“We’re living in desperate times, and people are scared. With over 2,000 confirmed cases of ARAMIS in New York at the time the photo was released, I’m not sure what practical purpose it served to launch a manhunt for this young woman. The virus had already found a foothold in the city. It seems like a classic case of the authorities overreacting to make up for being caught off guard.”
Elsewhere, sympathy for ARAMIS Girl is thin on the ground. Many blame her for the spread of the virus to New Jersey, Connecticut, and Pennsylvania. There is a popular belief that ARAMIS Girl is a kind of modern-day Typhoid Mary, well aware of her disease and recklessly infecting others. According to Dr. Delille, this is highly improbable. “Given everything we know about ARAMIS so far, this woman has most likely been hospitalized or has already succumbed to the virus. I want to emphasize that there have been no observed cases of healthy carriers, only incubatory carriers, and the median incubation period of the virus is five days, with a range of two to 14 days. If this woman is still alive and asymptomatic seven weeks after exposure, she remains of interest to us from an epidemiological standpoint only.”

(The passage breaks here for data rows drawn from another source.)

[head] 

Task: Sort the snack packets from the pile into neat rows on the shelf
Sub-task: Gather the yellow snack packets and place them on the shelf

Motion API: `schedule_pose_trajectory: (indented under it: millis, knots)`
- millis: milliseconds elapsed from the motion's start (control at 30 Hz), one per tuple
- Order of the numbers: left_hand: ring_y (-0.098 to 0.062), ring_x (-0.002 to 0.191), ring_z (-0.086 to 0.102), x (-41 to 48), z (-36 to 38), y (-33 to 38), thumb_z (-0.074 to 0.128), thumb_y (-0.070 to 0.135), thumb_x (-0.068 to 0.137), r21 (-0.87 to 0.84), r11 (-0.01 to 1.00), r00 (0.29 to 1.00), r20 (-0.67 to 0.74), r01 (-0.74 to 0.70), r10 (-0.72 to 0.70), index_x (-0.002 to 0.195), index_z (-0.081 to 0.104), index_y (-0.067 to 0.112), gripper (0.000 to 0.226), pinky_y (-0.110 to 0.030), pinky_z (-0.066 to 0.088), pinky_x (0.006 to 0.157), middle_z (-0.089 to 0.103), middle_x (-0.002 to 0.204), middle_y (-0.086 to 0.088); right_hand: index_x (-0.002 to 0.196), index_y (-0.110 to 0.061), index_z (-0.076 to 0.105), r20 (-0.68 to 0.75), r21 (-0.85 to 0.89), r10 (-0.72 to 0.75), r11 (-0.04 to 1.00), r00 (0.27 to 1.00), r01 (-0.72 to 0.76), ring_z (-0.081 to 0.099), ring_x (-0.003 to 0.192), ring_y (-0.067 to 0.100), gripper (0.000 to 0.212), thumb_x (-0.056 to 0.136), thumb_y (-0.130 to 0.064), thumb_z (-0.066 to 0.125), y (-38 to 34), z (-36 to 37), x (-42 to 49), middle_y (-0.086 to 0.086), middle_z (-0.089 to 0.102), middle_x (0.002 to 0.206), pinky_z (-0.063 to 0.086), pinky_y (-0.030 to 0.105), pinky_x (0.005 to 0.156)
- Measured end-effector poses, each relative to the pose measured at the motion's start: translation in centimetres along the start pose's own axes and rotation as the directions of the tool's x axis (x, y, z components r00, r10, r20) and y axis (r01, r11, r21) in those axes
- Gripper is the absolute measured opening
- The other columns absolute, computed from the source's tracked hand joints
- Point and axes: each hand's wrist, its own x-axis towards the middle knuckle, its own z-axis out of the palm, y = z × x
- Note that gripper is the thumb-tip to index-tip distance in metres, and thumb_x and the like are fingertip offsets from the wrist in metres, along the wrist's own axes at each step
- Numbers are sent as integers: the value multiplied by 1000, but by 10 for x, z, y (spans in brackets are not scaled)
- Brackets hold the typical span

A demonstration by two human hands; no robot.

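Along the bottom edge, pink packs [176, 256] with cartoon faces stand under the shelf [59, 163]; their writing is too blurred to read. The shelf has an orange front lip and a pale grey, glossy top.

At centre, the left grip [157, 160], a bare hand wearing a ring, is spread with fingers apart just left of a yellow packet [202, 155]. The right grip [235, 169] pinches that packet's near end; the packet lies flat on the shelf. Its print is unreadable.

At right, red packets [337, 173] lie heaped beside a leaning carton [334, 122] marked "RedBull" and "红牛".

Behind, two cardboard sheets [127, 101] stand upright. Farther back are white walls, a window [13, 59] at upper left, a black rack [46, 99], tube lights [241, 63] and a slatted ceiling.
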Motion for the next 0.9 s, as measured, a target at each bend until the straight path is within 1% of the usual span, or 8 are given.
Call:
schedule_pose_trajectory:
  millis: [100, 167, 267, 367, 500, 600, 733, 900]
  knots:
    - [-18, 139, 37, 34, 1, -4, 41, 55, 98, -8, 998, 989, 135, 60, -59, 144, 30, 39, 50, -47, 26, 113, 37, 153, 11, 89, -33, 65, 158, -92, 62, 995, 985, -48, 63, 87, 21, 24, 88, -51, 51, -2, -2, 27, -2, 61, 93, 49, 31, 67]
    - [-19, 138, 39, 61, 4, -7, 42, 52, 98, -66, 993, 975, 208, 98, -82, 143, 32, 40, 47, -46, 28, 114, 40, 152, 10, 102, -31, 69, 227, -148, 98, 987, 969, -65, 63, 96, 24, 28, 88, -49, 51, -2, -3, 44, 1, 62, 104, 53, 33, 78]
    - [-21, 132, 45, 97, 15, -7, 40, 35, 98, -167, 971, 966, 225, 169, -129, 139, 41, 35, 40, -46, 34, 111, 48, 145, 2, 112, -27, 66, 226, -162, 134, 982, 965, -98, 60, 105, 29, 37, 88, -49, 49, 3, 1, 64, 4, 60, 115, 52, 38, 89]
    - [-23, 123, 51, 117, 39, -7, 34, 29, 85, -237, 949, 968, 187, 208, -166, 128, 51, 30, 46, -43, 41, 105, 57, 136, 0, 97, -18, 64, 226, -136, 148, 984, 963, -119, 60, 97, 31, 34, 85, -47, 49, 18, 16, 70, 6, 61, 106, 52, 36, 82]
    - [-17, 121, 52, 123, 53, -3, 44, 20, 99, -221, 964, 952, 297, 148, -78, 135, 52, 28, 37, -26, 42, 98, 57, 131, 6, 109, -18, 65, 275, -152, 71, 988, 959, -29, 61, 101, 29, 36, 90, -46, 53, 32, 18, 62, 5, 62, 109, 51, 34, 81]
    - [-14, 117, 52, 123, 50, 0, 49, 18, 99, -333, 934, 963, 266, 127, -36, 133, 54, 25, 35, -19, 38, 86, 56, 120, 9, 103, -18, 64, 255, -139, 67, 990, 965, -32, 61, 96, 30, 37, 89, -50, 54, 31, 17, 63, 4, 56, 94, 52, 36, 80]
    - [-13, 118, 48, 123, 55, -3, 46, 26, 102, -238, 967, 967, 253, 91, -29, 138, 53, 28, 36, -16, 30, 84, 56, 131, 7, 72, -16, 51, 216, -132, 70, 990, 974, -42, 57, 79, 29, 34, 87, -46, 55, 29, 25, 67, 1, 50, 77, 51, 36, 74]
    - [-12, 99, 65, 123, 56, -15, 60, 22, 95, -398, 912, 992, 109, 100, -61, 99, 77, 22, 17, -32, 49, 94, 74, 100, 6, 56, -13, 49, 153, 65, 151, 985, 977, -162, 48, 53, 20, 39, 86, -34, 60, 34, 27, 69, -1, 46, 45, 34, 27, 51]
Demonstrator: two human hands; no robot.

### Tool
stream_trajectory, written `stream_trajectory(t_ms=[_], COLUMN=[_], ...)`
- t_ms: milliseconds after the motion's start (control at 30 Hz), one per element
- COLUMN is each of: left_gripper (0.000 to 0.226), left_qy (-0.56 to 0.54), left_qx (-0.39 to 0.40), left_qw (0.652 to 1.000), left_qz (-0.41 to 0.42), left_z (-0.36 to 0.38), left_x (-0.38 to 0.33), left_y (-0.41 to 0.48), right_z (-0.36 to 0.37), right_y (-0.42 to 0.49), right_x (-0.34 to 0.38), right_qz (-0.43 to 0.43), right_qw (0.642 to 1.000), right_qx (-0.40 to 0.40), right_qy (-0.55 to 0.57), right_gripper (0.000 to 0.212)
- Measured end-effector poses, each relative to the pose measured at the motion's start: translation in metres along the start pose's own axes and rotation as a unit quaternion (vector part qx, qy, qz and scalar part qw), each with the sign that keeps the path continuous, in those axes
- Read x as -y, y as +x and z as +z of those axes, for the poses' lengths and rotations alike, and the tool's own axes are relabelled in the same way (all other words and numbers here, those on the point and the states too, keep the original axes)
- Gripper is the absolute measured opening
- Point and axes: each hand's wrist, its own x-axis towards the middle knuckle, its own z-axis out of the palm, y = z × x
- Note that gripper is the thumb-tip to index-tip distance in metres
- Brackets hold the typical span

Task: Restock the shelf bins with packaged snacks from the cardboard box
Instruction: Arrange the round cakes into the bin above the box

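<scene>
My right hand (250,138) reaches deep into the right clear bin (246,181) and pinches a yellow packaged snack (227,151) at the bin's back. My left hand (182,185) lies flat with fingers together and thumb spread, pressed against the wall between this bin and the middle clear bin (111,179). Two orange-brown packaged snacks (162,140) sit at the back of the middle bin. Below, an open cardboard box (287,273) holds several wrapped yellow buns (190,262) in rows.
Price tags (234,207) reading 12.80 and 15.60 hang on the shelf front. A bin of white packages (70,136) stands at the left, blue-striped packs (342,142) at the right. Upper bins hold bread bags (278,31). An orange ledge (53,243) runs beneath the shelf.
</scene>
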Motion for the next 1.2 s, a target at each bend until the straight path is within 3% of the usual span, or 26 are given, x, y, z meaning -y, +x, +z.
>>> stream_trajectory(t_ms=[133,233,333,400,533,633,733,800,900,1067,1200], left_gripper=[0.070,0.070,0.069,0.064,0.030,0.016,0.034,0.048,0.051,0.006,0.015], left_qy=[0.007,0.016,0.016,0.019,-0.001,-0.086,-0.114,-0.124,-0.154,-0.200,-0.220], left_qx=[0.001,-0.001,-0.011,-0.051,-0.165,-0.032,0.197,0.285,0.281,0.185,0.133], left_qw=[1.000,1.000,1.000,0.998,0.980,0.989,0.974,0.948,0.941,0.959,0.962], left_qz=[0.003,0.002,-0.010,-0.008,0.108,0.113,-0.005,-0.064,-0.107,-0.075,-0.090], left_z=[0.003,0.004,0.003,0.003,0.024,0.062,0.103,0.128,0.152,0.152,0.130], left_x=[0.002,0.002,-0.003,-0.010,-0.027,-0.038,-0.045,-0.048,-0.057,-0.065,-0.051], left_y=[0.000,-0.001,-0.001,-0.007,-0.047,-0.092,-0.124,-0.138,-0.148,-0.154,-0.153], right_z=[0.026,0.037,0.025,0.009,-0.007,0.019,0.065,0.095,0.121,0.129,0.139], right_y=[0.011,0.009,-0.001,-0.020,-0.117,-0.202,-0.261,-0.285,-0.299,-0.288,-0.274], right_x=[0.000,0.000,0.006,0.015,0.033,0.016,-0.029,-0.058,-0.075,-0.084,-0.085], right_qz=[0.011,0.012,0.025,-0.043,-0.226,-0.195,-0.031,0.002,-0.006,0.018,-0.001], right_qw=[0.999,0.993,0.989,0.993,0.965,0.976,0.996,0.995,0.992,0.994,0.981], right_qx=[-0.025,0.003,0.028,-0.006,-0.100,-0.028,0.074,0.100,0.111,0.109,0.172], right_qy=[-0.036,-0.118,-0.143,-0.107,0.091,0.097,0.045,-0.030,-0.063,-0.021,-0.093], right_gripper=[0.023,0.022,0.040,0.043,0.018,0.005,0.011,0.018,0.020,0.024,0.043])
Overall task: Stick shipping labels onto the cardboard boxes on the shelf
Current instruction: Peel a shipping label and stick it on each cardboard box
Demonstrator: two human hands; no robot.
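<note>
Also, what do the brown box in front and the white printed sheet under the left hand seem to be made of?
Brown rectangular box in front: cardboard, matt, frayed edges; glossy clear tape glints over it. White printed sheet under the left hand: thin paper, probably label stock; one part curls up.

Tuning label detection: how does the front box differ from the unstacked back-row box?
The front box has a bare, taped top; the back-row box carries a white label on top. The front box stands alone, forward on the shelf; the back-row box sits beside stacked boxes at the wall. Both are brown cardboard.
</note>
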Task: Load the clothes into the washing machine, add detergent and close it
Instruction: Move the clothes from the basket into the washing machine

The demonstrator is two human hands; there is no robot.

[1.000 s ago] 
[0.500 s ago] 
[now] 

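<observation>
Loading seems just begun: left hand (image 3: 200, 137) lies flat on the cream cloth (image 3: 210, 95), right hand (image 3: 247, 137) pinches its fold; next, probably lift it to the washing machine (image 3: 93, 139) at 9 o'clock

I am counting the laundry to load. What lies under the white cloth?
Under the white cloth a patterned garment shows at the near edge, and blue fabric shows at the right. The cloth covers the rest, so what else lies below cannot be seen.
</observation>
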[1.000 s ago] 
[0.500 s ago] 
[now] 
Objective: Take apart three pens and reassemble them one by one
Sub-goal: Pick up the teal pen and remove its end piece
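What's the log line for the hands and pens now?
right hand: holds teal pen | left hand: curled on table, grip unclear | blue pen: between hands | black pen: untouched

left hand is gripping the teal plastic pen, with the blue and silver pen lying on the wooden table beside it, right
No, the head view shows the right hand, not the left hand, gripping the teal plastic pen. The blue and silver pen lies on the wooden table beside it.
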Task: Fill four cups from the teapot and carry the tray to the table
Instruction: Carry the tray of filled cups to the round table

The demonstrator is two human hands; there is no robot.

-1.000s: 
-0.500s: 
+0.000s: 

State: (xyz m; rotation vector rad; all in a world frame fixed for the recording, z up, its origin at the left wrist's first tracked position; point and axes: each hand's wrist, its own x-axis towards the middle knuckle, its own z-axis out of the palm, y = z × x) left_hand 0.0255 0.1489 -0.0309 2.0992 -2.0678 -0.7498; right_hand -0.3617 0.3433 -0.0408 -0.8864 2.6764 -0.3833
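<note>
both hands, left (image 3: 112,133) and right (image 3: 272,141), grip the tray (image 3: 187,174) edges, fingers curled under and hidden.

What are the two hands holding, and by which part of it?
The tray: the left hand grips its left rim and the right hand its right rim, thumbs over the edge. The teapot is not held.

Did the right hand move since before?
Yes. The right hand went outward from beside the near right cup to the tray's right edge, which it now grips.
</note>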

But false information continues to proliferate online, where an informal poll on CNN.com revealed that 66 per cent of respondents incorrectly believed ARAMIS Girl to be the original index patient in North America. Experts from the WHO have identified the first carrier of the disease from rural China to the United States as Zhihuan Tsiang, a visiting martial arts expert from Yunnan province who spent eight days in New York City before he died in Beijing on August 2.
This widespread misapprehension may trace its origin to a darker theory about ARAMIS Girl. Users on popular conspiracy sites have seized on the fact that ARAMIS Girl’s initials (A.G.) are the same as the abbreviation for antigen (Ag), short for antibody generator: a toxin or other foreign substance that binds to an immune receptor and induces a defensive response in the body. Based on this coincidence, online theorists have speculated that ARAMIS Girl might be a biological warfare agent activated by the American or Chinese governments. Fake news stories promoting this connection have proliferated on social media, which many believe has contributed to an alarming spike in the negative public perception of ARAMIS Girl and the Asian-American population as a whole. At least three dozen incidents of anti-Asian hate crimes have been documented in 14 states across the country since the photo went viral, ranging from verbal assaults and acts of vandalism to serious physical attacks.
Dr. Delille continues to defend the decision to release the photo. “We were trying to reconstruct the spread of the virus, both from a containment point of view but also for information-gathering purposes.” She points out that, thanks to the rapid efforts of the Department of Health, all of the other restaurant patrons and employees were located and either treated or quarantined within weeks of the first infection cluster on July 31. “There was no reason to believe that taking this simple action at a small news conference was going to result in such misinformation or violence. The 24-hour news cycle should take responsibility for feeding the idle curiosity of internet troublemakers.”
Whether ARAMIS Girl will ever be found, or whether she will simply become another forgotten obsession of the viral internet age, is unknown. Dr. Delille admits that in light of the current number of infected patients, locating ARAMIS Girl is no longer essential to reconstructing the spread of the disease.
“But if this young woman is still alive, I hope that she receives the support she needs. We seem to have forgotten that there’s a real person at the bottom of all this.”
EDITH
JULY 2020
Edith is not the name of a pretty girl. It is an old-fashioned name, an old woman’s name. People hear her name and think of grandmothers, of loosely gummed dentures and brown shoes squared off into stiff, orthopedic contours, of starched doilies and handwritten notes in medical charts that read No heroic measures.
Edith grasps this fact about her name at the age of ten and begins insisting that she be called Ed. It is not very much of a change, she explains, not very much to demand of the people who brought her over from China and have defined her very existence with a word so unsuitable, so revolting, as to make her almost despise herself.